Complaining aside, all in all, the cost per hour is low with VOE. They have some chronic issues, but so far are relatively cheap fixes.

  • Like 1
5 hours ago, HeavyGunner said:

So how much time passed between the time Volvo bailed on champion and then dove back in? Just went through construction yesterday and there was brand new leased Volvo equipment in the job including a grader.  Doesn’t make much sense like you said to buy a great selling brand just to bail out then go right back into it. 

Not sure if I understand what you mean....but they didn't get back into graders. They bought Champion, kept the name for a bit then changed everything to Volvo,

Then 2 or 3 years ago? they sold all grader rights to SDLH (or some letter combination like that....I don't follow that junk) and they didn't even use any of the modern design.

The grader that I did see that they came our with looked like something from the 70's. Big square engine hood and crappy visibility.

Everyone around here switched to a mix of Cat and Deere graders. But most seem to prefer Deere because Cat is having issues with moldboard flex.
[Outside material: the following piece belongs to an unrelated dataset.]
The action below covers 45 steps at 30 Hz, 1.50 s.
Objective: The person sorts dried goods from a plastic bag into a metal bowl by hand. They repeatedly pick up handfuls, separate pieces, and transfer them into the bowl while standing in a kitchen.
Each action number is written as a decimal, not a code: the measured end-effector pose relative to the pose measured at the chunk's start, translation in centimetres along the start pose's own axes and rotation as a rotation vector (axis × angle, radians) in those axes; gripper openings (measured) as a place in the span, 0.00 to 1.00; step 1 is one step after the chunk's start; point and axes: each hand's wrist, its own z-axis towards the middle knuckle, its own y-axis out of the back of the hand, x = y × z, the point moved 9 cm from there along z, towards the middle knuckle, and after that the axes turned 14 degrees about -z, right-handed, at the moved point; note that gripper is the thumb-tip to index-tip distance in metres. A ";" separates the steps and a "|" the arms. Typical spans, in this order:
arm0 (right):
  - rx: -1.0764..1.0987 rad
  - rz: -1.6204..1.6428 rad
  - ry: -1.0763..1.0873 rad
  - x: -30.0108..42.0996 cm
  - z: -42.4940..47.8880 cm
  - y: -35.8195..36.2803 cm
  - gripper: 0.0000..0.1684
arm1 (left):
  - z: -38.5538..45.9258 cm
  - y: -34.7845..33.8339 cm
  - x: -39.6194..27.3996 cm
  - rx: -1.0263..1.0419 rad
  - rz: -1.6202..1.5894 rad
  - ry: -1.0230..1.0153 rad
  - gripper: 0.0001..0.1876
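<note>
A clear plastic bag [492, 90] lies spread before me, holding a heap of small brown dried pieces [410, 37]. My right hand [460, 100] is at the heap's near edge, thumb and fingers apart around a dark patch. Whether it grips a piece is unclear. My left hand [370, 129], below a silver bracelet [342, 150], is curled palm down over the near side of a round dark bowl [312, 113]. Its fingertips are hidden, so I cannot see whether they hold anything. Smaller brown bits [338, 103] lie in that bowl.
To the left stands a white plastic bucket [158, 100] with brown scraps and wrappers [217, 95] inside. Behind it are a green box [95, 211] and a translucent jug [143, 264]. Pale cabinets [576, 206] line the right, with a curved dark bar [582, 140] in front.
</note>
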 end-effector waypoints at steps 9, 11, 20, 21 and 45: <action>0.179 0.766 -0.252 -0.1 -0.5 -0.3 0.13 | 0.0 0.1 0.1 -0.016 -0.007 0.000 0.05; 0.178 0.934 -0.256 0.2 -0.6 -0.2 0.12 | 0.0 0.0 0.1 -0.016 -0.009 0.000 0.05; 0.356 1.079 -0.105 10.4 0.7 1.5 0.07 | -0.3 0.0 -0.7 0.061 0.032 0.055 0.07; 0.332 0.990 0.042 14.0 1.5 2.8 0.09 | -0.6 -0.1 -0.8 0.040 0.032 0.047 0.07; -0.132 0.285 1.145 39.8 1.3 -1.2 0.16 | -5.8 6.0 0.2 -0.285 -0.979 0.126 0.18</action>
The grader I saw was new enough that I figured it was new so I was wondering why they would buy champion out, kill it then quit making graders then jump back in but they didn’t. https://www.volvoce.com/global/en/product-archive/motor-graders/volvo/

Edited by HeavyGunner

The problems we face today exist because the people who work for a living are outnumbered by the people who vote for a living.

The government can only "give" someone what they first take from another.